[vc_row][vc_column][vc_column_text]Benign Prostatic Hyperplasia (BPH) is a disease that affects the prostate, a gland present in men’s bodies, causing it to become enlarged. It is a non-cancerous condition and does not constitute a risk to patients’ lives, but it can be inconvenient and uncomfortable. According to the National Institutes of Health (NIH), almost every man ends up developing BPH, but it is more common among men older than 40 years old with a family history of BPH; men with medical conditions such as obesity, heart and circulatory disease, and type 2 diabetes; who don’t exercise; or who have erectile dysfunction.

During a man’s lifetime, the prostate has two periods of significant growth, the first one being during puberty and the second around the age of 25, which continues during most of the man’s life. The walnut-sized gland, which is responsible for the production of fluid that mixes with semen, has two lobes, is part of the male reproductive system, and is located near the bladder and rectum, surrounding the urethra. From the second growth phase, the prostate starts to grow and when it becomes too enlarged, it can press the urethra, weakening the bladder and causing discomfort.

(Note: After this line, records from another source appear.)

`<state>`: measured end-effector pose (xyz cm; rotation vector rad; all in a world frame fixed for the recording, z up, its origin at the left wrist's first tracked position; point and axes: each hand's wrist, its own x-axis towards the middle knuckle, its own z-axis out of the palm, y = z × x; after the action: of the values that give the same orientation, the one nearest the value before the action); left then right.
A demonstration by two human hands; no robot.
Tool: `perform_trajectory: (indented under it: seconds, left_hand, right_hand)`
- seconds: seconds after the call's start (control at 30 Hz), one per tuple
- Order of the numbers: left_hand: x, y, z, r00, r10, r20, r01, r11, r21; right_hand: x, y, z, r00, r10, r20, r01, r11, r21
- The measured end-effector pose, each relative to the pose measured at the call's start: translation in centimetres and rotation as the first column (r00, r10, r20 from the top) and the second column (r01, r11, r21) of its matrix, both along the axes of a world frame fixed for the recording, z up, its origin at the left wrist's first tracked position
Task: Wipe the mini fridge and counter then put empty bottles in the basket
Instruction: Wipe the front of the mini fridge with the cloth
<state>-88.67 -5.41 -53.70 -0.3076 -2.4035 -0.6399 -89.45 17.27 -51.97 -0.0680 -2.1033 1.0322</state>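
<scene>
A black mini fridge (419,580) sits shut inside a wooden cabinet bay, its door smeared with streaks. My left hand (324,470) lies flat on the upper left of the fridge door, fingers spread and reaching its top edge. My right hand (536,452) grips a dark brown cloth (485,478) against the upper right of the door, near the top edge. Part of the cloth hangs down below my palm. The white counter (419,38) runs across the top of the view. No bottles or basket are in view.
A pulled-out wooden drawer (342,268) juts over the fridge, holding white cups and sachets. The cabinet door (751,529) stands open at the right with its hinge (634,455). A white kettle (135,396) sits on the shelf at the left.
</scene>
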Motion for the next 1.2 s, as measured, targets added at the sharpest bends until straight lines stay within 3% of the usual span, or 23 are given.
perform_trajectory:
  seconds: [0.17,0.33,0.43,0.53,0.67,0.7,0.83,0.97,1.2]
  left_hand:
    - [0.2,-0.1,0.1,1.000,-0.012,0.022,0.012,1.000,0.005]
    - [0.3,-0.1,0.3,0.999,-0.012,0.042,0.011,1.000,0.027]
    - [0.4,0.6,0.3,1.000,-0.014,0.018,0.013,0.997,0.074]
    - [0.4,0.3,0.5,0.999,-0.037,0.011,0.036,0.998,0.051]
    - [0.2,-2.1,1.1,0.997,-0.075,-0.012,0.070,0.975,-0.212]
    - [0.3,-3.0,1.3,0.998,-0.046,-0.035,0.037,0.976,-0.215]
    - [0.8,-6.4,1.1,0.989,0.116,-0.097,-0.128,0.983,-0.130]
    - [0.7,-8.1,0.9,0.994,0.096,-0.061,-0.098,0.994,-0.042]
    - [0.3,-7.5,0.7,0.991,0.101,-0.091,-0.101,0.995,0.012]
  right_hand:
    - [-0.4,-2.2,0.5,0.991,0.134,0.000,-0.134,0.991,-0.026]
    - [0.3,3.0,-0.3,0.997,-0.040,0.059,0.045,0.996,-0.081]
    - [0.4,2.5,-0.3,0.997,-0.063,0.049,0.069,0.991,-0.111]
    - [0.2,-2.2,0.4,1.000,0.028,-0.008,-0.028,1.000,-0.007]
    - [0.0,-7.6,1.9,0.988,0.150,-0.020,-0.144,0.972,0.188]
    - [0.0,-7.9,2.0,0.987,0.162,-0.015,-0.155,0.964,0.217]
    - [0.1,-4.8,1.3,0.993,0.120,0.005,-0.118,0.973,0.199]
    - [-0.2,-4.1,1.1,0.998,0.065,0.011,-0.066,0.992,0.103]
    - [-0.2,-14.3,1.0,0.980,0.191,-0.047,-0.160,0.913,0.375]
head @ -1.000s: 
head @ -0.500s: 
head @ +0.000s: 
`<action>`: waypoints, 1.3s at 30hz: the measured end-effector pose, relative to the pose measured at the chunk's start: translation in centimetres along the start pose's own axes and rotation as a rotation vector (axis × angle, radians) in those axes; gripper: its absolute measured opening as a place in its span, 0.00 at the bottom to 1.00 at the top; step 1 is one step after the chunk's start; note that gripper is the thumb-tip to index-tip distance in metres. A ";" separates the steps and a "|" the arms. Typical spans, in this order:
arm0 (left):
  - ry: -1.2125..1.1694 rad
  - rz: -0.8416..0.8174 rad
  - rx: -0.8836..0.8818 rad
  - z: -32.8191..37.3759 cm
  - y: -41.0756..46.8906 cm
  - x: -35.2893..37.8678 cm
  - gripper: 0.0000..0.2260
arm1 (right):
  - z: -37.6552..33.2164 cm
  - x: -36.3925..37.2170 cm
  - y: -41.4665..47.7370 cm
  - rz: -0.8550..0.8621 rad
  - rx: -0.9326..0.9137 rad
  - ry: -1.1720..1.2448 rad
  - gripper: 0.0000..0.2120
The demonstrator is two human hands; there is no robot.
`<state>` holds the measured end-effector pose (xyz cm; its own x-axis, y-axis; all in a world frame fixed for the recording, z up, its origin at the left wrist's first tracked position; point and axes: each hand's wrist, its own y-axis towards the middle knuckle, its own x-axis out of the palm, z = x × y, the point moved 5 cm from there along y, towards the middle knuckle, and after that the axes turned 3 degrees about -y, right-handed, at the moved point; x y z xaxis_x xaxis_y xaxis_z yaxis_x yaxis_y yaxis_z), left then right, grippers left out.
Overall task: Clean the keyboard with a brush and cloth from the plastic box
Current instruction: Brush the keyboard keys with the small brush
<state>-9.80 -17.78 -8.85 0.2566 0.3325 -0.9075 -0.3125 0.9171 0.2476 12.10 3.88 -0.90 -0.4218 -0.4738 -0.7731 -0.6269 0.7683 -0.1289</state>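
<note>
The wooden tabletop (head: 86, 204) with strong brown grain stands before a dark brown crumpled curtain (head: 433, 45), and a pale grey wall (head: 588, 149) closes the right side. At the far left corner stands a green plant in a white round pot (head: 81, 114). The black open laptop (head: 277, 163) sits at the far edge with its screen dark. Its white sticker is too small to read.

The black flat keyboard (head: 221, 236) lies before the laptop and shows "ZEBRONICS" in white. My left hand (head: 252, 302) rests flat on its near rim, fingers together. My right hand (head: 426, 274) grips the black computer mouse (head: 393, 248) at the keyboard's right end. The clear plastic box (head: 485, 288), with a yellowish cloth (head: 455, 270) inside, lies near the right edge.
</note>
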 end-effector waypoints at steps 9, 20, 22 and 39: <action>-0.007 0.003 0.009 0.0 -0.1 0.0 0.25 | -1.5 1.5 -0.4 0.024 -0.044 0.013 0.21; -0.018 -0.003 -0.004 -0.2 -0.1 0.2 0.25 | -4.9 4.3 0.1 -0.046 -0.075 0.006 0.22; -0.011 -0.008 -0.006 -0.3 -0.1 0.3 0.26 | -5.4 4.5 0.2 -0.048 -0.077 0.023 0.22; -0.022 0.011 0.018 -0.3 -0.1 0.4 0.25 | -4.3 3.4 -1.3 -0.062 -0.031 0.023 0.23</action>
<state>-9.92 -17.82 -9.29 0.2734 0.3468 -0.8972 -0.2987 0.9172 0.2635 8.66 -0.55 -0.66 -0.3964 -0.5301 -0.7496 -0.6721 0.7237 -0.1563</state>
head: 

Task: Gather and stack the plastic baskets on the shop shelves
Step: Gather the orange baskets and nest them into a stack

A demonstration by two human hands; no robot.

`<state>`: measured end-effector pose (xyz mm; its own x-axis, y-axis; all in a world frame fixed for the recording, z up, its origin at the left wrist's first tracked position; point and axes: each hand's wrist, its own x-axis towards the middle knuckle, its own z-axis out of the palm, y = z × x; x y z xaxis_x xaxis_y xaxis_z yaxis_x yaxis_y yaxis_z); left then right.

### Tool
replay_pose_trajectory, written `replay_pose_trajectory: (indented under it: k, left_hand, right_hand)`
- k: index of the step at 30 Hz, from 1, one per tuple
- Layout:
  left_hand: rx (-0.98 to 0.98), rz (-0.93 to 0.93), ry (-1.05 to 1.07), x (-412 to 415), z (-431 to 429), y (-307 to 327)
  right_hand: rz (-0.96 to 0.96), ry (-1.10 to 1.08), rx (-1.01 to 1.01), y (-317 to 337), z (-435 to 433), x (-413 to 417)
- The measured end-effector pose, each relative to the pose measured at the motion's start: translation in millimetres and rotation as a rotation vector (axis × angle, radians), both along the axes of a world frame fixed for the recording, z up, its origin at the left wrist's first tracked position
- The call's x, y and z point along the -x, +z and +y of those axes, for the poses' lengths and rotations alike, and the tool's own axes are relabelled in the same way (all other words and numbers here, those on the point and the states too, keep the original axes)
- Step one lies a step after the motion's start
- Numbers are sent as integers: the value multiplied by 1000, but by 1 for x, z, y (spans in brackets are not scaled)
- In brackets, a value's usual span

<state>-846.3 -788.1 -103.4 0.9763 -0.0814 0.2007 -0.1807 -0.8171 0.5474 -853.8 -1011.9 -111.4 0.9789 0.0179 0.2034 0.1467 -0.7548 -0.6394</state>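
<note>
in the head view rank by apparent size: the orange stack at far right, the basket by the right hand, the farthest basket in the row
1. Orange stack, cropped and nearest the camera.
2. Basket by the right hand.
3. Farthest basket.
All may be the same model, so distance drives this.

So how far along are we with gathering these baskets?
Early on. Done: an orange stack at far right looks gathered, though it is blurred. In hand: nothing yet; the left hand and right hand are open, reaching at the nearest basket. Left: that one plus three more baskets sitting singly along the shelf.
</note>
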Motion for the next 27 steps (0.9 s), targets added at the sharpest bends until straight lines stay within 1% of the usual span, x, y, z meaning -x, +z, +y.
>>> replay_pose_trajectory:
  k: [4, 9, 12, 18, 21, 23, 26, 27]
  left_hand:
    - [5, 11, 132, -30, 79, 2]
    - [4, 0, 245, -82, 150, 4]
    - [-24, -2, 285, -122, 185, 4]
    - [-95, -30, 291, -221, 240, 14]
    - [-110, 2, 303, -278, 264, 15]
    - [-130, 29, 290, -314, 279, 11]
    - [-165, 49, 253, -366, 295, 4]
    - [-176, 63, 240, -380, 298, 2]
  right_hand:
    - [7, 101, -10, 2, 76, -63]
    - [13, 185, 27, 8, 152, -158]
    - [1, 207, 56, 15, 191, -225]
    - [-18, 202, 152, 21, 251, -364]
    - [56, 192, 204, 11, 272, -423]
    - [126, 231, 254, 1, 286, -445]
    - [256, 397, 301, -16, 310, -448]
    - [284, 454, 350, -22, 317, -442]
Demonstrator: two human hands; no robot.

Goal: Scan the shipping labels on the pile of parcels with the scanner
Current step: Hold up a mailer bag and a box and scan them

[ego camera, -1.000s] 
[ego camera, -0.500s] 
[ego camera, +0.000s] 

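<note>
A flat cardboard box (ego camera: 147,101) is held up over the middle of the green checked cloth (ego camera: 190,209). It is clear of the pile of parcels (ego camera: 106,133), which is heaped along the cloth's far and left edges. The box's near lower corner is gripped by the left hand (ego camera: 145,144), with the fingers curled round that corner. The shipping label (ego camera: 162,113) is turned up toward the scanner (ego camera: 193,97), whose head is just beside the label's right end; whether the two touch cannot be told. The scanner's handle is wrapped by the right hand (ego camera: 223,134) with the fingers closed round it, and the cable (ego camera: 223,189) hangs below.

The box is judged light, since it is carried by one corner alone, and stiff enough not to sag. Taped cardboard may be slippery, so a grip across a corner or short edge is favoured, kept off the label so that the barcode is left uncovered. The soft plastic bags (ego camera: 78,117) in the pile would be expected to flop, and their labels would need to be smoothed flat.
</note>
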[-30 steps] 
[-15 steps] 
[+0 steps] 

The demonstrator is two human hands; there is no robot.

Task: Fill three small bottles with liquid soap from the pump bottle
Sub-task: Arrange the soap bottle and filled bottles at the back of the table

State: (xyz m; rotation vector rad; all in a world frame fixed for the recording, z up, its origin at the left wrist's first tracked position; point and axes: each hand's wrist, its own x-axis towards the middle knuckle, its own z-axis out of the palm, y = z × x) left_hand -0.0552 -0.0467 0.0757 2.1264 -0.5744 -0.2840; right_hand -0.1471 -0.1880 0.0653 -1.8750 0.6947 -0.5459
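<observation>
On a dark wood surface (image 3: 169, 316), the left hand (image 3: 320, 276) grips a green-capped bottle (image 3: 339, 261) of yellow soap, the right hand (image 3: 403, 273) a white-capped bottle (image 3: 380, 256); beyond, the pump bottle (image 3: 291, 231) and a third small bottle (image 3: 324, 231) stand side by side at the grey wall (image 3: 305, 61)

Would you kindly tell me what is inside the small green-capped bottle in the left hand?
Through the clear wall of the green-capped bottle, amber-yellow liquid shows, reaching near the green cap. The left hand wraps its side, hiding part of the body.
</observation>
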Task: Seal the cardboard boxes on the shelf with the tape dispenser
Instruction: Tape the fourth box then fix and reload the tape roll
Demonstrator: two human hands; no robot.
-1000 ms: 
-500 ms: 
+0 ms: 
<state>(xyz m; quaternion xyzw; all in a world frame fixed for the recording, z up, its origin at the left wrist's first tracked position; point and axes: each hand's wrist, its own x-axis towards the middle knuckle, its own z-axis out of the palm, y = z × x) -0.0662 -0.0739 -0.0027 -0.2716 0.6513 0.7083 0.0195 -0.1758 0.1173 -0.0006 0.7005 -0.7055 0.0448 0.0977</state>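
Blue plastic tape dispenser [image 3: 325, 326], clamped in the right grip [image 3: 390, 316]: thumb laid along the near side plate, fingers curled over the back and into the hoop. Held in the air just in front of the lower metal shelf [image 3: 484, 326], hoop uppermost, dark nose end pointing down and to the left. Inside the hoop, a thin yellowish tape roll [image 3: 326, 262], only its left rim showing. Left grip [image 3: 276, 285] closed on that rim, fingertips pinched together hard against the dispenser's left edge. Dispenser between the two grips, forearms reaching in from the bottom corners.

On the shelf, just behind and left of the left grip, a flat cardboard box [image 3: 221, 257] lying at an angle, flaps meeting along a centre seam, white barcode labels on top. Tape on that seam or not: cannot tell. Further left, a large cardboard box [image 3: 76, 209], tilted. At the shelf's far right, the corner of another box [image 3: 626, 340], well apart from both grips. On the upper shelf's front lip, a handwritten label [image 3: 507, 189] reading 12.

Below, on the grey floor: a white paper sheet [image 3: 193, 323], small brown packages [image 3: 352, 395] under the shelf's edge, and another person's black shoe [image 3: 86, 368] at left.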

Most Common Symptoms of BPH

The symptoms of BPH do not manifest themselves equally in all people, and some patients may experience it very later in life or not experience them at all. These include abnormal urinary frequency, which is the equivalent to urinating eight or more times a day; urinary urgency or the inability to delay urination; urinary hesitancy, which consists of difficulties in starting a urine stream; interrupted or weak urine stream; dribbling at the end of urination, which means loss of small amounts of urine due to a poor urinary stream; and nocturia, which is the name given to frequent urination during periods of sleep.

In addition, patients may also experience a feeling of persistent residual urine, need strain or push to initiate and maintain urination, decreased force of stream, urinary retention, urinary incontinence or accidental loss of urine, pain after ejaculation or during urination, unusual color of smell of urine. These BPH symptoms are related to either a blocked urethra, a bladder that is overworked from trying to pass urine through the blockage, or both.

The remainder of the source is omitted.